GTF2I actúa como factor de transcripción, regulando la expresión de muchos otros genes. Su influencia parece extenderse a diversas áreas del cerebro, especialmente aquellas implicadas en el miedo, la toma de decisiones y las interacciones sociales. Investigaciones recientes sugieren que una deficiencia de GTF2I podría reducir la cantidad de mielina en el cerebro —la capa aislante que permite una comunicación eficiente entre las neuronas— lo cual afectaría la conexión entre la amígdala (procesamiento del miedo) y el córtex frontal (decisiones sociales). Así, se debilita la señal que nos hace desconfiar de un desconocido.

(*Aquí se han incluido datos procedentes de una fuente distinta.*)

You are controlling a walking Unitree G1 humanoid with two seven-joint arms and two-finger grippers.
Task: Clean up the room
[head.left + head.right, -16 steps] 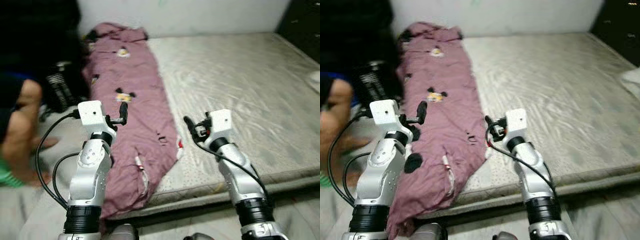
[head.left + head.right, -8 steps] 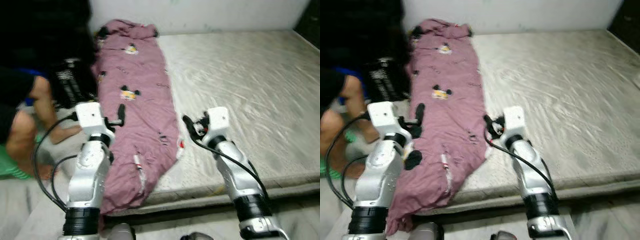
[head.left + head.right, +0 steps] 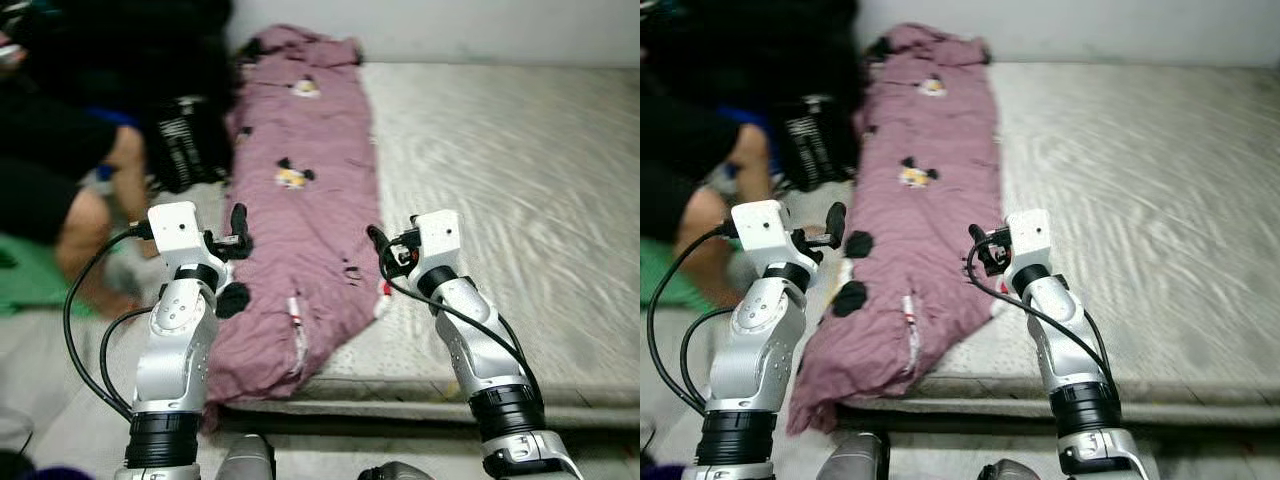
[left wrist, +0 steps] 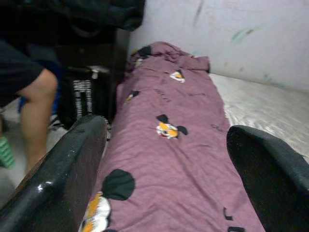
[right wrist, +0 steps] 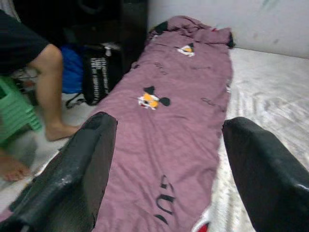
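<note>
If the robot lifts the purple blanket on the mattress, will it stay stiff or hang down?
The purple blanket probably hangs limp: it is creased, and its near end droops over the edge of the mattress. Being long, it likely trails when raised at one spot. The open left gripper and right gripper might lift together.

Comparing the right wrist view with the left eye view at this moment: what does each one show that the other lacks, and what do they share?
Right wrist view alone: a green stool beside the person's bare foot. Left eye view alone: both silver arms, with the left gripper and right gripper raised over the near end of the mattress. Shared: the mauve blanket with cartoon prints, the black bag and the person's leg.
</note>
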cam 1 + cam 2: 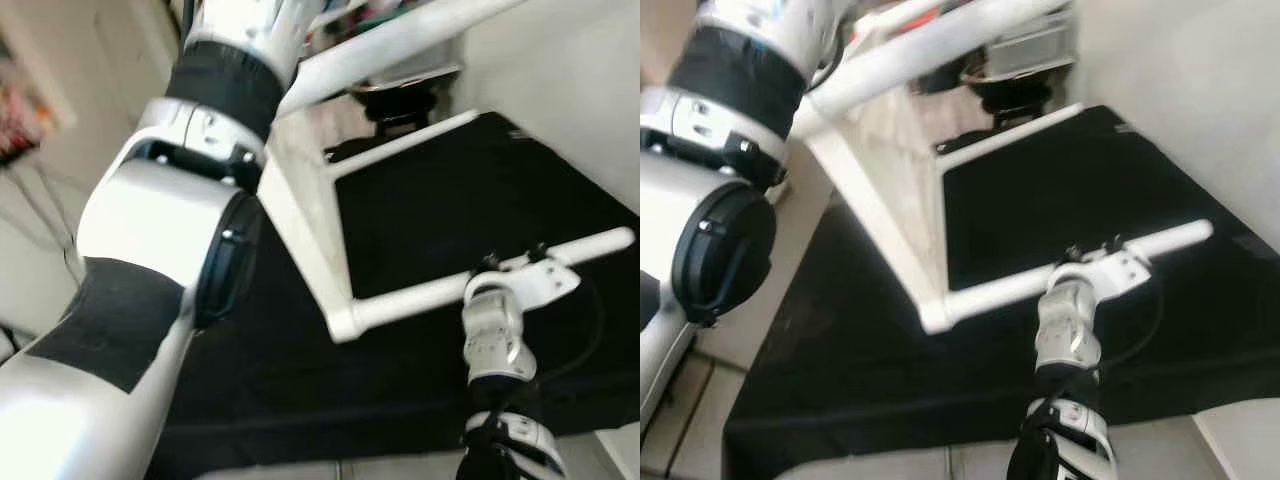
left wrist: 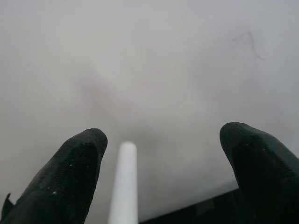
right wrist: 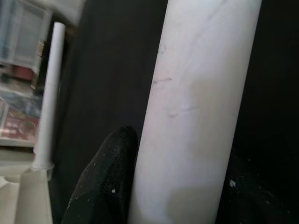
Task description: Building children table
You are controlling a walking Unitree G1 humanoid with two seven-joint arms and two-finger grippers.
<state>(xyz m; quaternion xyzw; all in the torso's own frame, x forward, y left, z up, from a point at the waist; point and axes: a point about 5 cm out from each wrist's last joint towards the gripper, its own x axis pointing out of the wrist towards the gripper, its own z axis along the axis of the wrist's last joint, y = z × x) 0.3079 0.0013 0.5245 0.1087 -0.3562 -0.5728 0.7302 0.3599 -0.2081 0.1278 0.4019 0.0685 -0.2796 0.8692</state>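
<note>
Looking down from the head, we see the white table frame (image 1: 300, 215) lying on its side on a black mat (image 1: 470, 210), its round legs sticking out sideways. Our right arm reaches in from below and meets the nearest leg (image 1: 420, 293) about halfway along its length. From up here the wrist hides the fingers, so the grip itself is not visible. The right wrist view supplies that: the right gripper (image 3: 182, 186) is closed around the thick white leg, one black finger (image 3: 105, 182) pressed against its side and the other just showing past its far edge. That view also catches a second thin white leg (image 3: 49, 88) joined to the frame further off.

Our left arm (image 1: 150, 250) rises large across the head views, its hand up by the upper leg (image 1: 940, 45). The left wrist view shows the left gripper (image 2: 163, 154) spread wide, a white leg (image 2: 125, 182) standing between its fingers without touching either.
</note>
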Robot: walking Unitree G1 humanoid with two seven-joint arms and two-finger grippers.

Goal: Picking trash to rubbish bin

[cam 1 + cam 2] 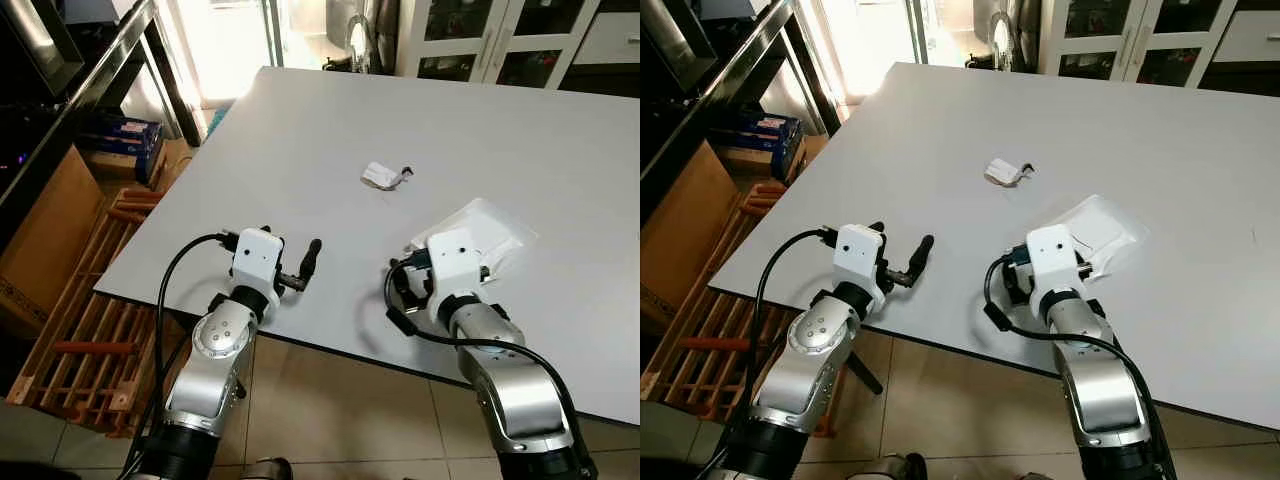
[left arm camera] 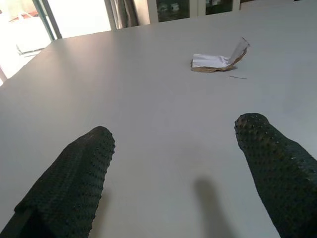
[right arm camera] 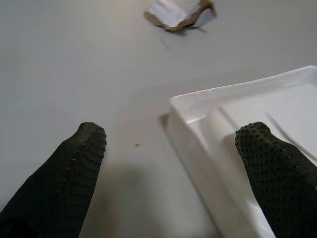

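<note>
Trash here is a crumpled white and brown paper scrap (image 1: pixel 383 177) lying mid-table on the grey table (image 1: pixel 300 130), well in from every edge. A white plastic tray (image 1: pixel 490 232) sits closer to the near edge, on the right. The right gripper (image 3: pixel 168 163) hovers low at the tray's corner, fingers spread, one finger over the tray and one over bare tabletop. The left gripper (image 2: pixel 176 163) rests near the table's near left corner, fingers also spread apart, pointing toward the scrap.
</note>
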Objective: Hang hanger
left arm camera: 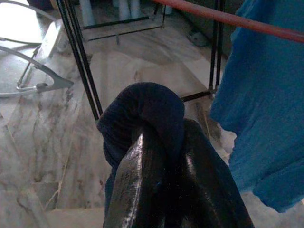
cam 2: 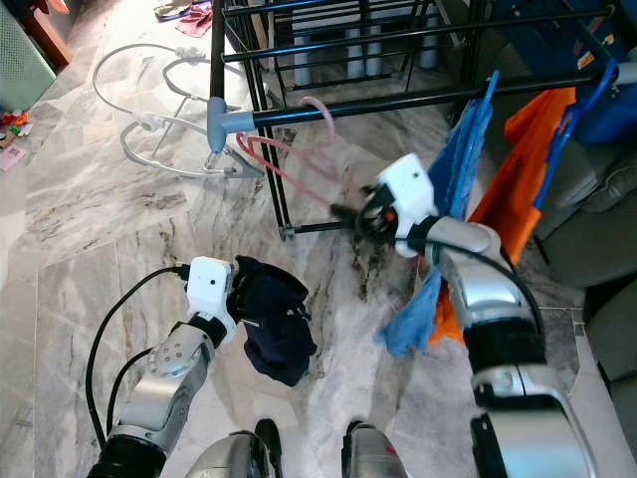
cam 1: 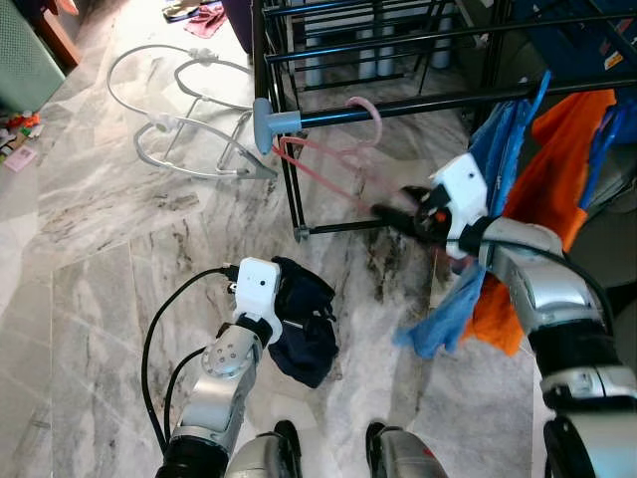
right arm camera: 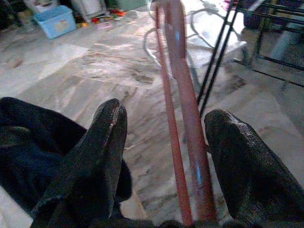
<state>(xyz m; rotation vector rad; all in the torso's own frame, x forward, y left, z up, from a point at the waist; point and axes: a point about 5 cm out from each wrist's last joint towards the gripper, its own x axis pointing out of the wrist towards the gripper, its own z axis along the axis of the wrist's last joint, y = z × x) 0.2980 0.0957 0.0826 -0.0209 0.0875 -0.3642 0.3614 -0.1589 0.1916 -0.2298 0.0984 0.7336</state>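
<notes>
Blurred, the right pincer [cam 1: 390, 214] gapes around the pink hanger [cam 1: 328, 164]; left pincer [left arm camera: 166, 190] clamps dark cloth [cam 1: 304, 319].

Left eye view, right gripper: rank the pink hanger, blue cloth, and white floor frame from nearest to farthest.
From the right gripper:
1. Pink hanger: between its fingers, hook over the rack's rail.
2. Blue cloth: hanging just beside and below the wrist.
3. White floor frame: far off on the floor, to the robot's left past the rack.

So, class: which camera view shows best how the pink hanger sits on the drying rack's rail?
The left eye view: the pink hanger has its hook over the black rail, its body reaching down to the right gripper. The right eye view shows the same scene. The right wrist view shows its bars between open fingers; the left wrist view, one bar.
</notes>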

Nuevas pistas para tratar, no cambiar
El neurocientífico Boaz Barak y su equipo han identificado no solo alteraciones en la mielinización cerebral de ratones sin GTF2I, sino también problemas en las mitocondrias, las centrales energéticas de las células. Las neuronas, privadas de suficiente energía, no pueden funcionar con normalidad, lo que podría explicar algunas de las dificultades cognitivas observadas en personas con SW. Su equipo también está investigando el uso de clemastina, un medicamento aprobado por la FDA que estimula la mielinización, como posible tratamiento para mitigar algunos síntomas del síndrome.
Por su parte, la neurocientífica Alysson Muotri ha demostrado que las neuronas derivadas de células madre de niños con SW tienen más sinapsis que las típicas, lo que las hace más ramificadas y conectadas. Esto podría aumentar la sensibilidad a estímulos sociales, como rostros o voces, y generar una fuerte liberación de dopamina, el neurotransmisor del placer y la recompensa. Es posible que ver un rostro nuevo encienda en ellos un circuito cerebral de recompensa tan poderoso como para provocar una oleada de afecto espontáneo.
Un delicado equilibrio evolutivo
Estos hallazgos abren nuevas vías para entender no solo el síndrome de Williams, sino también el equilibrio entre confianza y precaución que la evolución ha tallado en el cerebro humano. Ser excesivamente desconfiado puede impedir formar vínculos, pero ser demasiado confiado puede ponerte en riesgo. El papel de GTF2I parece ser el de regular con precisión esa frontera invisible entre la sociabilidad funcional y la vulnerabilidad.
Aunque el SW conlleva numerosos retos médicos y sociales, muchos familiares coinciden en que su ternura desinhibida, su capacidad de asombro y su entusiasmo contagioso son dones que enriquecen a quienes los rodean. Como afirma Barak, el objetivo de la investigación no es borrar esas cualidades, sino ofrecer herramientas para quienes deseen mejorar su calidad de vida. Porque, en un mundo que a veces olvida cómo conectar con los demás, las personas con SW pueden ser un recordatorio vivo de lo que significa mirar al otro con amor inmediato y sin condiciones.